- [Task item]: Take the entries below and retype them exactly.

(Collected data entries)
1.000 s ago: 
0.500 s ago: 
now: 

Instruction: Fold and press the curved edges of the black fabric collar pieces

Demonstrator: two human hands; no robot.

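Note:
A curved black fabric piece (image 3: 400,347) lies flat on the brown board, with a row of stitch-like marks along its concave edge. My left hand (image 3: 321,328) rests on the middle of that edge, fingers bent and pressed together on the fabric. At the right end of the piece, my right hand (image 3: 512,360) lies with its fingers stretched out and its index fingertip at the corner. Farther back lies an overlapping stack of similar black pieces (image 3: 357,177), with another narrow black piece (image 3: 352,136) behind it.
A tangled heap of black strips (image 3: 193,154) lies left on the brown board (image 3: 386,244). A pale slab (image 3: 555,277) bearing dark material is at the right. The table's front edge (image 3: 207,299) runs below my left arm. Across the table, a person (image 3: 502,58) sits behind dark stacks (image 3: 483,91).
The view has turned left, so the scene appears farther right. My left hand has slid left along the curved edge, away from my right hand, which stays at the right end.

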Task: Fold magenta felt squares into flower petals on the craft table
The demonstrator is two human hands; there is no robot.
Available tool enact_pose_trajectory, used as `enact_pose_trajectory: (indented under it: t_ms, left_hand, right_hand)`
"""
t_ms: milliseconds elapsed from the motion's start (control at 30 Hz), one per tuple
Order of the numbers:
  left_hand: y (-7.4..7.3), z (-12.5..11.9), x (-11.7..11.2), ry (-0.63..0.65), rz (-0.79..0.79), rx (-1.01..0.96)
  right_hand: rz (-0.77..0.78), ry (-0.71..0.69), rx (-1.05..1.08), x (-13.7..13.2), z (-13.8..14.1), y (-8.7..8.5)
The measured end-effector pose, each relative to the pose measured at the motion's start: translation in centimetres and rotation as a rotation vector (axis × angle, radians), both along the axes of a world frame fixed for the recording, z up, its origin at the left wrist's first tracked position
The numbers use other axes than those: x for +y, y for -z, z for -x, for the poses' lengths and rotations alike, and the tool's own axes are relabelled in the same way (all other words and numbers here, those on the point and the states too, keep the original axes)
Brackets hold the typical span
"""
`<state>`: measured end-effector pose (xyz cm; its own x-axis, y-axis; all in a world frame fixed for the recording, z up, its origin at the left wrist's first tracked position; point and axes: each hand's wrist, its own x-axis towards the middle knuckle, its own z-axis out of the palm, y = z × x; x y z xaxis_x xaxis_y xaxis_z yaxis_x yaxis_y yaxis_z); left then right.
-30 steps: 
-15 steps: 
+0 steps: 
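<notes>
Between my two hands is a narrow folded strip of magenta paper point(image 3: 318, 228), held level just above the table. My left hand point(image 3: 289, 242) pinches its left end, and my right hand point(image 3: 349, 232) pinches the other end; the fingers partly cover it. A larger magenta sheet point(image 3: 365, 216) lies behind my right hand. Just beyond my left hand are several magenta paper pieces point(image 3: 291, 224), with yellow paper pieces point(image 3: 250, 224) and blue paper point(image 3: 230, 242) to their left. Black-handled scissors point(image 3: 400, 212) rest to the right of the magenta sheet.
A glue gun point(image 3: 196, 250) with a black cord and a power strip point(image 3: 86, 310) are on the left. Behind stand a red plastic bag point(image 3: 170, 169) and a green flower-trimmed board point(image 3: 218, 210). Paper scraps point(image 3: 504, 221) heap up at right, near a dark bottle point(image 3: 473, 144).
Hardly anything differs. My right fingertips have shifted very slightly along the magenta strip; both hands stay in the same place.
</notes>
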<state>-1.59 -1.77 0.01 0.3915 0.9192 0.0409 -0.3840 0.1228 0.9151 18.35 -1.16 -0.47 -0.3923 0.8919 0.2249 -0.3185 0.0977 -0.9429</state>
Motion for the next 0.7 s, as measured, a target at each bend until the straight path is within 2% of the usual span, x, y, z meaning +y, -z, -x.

- [Problem solution]:
1.000 s ago: 
0.500 s ago: 
now: 

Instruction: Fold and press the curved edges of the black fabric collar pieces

Demonstrator: two human hands; no robot.

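Note:
A curved black fabric piece (image 3: 400,347) lies flat on the brown board, with a row of stitch-like marks along its concave edge. My left hand (image 3: 321,328) rests on the middle of that edge, fingers bent and pressed together on the fabric. At the right end of the piece, my right hand (image 3: 512,360) lies with its fingers stretched out and its index fingertip at the corner. Farther back lies an overlapping stack of similar black pieces (image 3: 357,177), with another narrow black piece (image 3: 352,136) behind it.
A tangled heap of black strips (image 3: 193,154) lies left on the brown board (image 3: 386,244). A pale slab (image 3: 555,277) bearing dark material is at the right. The table's front edge (image 3: 207,299) runs below my left arm. Across the table, a person (image 3: 502,58) sits behind dark stacks (image 3: 483,91).
The view has turned left, so the scene appears farther right. My left hand has slid left along the curved edge, away from my right hand, which stays at the right end.
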
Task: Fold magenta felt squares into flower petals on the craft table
The demonstrator is two human hands; there is no robot.
Available tool enact_pose_trajectory, used as `enact_pose_trajectory: (indented under it: t_ms, left_hand, right_hand)`
"""
t_ms: milliseconds elapsed from the motion's start (control at 30 Hz), one per tuple
Order of the numbers:
  left_hand: y (-7.4..7.3), z (-12.5..11.9), x (-11.7..11.2), ry (-0.63..0.65), rz (-0.79..0.79), rx (-1.01..0.96)
  right_hand: rz (-0.77..0.78), ry (-0.71..0.69), rx (-1.05..1.08), x (-13.7..13.2), z (-13.8..14.1), y (-8.7..8.5)
The measured end-effector pose, each relative to the pose measured at the motion's start: translation in centimetres and rotation as a rotation vector (axis × angle, radians), both along the axes of a world frame fixed for the recording, z up, its origin at the left wrist's first tracked position
The numbers use other axes than those: x for +y, y for -z, z for -x, for the poses' lengths and rotations alike, and the tool's own axes are relabelled in the same way (all other words and numbers here, those on the point and the states too, keep the original axes)
Brackets hold the typical span
"""
`<state>`: measured end-effector pose (xyz cm; its own x-axis, y-axis; all in a world frame fixed for the recording, z up, its origin at the left wrist's first tracked position; point and axes: each hand's wrist, its own x-axis towards the middle knuckle, its own z-axis out of the palm, y = z × x; x y z xaxis_x xaxis_y xaxis_z yaxis_x yaxis_y yaxis_z); left then right.
-30 steps: 
-15 steps: 
+0 steps: 
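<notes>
Between my two hands is a narrow folded strip of magenta paper point(image 3: 318, 228), held level just above the table. My left hand point(image 3: 289, 242) pinches its left end, and my right hand point(image 3: 349, 232) pinches the other end; the fingers partly cover it. A larger magenta sheet point(image 3: 365, 216) lies behind my right hand. Just beyond my left hand are several magenta paper pieces point(image 3: 291, 224), with yellow paper pieces point(image 3: 250, 224) and blue paper point(image 3: 230, 242) to their left. Black-handled scissors point(image 3: 400, 212) rest to the right of the magenta sheet.
A glue gun point(image 3: 196, 250) with a black cord and a power strip point(image 3: 86, 310) are on the left. Behind stand a red plastic bag point(image 3: 170, 169) and a green flower-trimmed board point(image 3: 218, 210). Paper scraps point(image 3: 504, 221) heap up at right, near a dark bottle point(image 3: 473, 144).
Hardly anything differs. My right fingertips have shifted very slightly along the magenta strip; both hands stay in the same place.
</notes>
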<state>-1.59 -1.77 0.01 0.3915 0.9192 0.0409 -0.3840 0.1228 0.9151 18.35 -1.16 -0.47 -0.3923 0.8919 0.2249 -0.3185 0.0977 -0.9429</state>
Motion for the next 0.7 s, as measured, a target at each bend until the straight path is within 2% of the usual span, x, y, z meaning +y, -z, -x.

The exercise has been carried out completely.